Americans United for Change, a labor-backed group aligned with Democrats, hosted the conference call after Speaker John Boehner (R-Ohio) vowed to overturn the policy, denouncing it as a violation of religious freedom because its coverage includes religiously affiliated organizations such as schools and hospitals. Boehner threatened legislative action if the Obama administration does not change its stance.

“The idea that birth control could be controversial in 2012 is outrageous,” Schakowsky said in the call. “Women’s health care should not depend on who the boss is.”

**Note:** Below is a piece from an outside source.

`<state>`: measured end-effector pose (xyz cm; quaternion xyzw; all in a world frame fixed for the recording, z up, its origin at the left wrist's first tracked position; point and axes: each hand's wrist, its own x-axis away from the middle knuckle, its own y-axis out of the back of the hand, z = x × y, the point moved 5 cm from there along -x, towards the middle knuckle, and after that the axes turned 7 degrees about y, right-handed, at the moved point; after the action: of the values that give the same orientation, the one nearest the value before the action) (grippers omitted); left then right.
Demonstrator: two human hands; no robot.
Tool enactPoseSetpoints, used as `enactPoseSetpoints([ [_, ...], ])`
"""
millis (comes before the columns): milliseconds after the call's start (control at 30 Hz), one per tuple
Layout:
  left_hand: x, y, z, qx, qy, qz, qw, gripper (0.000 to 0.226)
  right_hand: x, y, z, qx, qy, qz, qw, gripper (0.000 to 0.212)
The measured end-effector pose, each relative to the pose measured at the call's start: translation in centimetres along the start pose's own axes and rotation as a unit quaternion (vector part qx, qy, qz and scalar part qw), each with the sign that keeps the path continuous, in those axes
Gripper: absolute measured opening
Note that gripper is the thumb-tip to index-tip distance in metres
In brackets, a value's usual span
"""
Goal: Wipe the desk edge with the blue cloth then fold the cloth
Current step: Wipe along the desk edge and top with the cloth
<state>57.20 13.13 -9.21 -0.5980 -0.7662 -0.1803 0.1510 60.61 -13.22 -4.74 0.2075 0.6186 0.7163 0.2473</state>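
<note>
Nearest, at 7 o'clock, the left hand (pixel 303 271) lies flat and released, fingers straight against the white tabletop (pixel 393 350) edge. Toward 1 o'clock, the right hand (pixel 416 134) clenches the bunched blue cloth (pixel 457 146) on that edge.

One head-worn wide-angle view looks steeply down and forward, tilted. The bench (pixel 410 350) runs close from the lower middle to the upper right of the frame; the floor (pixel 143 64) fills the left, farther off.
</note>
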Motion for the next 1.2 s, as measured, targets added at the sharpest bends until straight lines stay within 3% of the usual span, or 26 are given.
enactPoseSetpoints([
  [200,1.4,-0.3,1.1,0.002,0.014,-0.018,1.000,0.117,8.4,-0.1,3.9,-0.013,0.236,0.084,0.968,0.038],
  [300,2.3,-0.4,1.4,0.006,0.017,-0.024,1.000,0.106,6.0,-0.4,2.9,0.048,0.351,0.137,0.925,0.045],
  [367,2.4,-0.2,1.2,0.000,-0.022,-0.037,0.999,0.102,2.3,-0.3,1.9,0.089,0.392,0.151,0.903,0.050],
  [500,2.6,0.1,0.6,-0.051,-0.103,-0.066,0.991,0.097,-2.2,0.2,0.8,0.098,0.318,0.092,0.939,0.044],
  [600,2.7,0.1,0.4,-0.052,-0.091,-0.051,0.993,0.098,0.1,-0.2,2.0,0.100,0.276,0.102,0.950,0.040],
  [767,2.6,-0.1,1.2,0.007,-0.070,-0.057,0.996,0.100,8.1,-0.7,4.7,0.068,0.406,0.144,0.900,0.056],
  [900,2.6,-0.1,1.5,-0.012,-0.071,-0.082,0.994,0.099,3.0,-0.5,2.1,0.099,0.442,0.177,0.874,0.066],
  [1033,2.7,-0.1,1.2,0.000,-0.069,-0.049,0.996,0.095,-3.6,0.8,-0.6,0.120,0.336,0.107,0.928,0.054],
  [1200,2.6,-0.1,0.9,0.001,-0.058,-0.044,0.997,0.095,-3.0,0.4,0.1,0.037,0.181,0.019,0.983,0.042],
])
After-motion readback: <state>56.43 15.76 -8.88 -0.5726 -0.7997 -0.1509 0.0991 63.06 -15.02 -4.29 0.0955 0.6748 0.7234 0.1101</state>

The new policy strikes a balance between religious freedom and individual freedom, Schakowsky said. It exempts religious institutions, such as churches, from providing birth control benefits for their employees, she added.

Schakowsky argued religiously affiliated hospitals and religiously affiliated universities have an obligation to comply with the new rule.

“If religiously affiliated hospitals and universities want to be part of the business world, then they have to follow the same rules as other businesses,” Schakowsky said in the call.

The Obama administration based its decision to provide birth control benefits on scientific evidence, said U.S. Reps. Lois Capps (D–Calif.) and Rosa DeLauro (D-Conn.). Contraception decreases infant mortality, unintended pregnancy and ovarian cancer, they said.

The policy would reduce “long-standing gender discrimination” against women in health care, DeLauro added. Birth control costs $600 to $1,200 a year, a sum many women struggle with, she said.

“It is historic that this happened for women’s heath, which has always been put on the back burner when we address health issues,” DeLauro said.

U.S. Rep. Gwen Moore (D-Wis.) called the controversy over the policy a “distortion of the constitutional concept of church and state.”

“What the debate is about today is whether or not the church can impose its religious view upon people and dictate that they cannot have health care,” Moore said.

Schakowsky said she expects a backlash among women if lawmakers oppose the proposed birth control policy.

“It would be at their peril if they try to undo this,” she said.

jiayou2014@u.northwestern.edu

Editor’s note: This article incorrectly cited the yearly cost of birth control. It has since been updated to reflect the correction. The Daily regrets the error.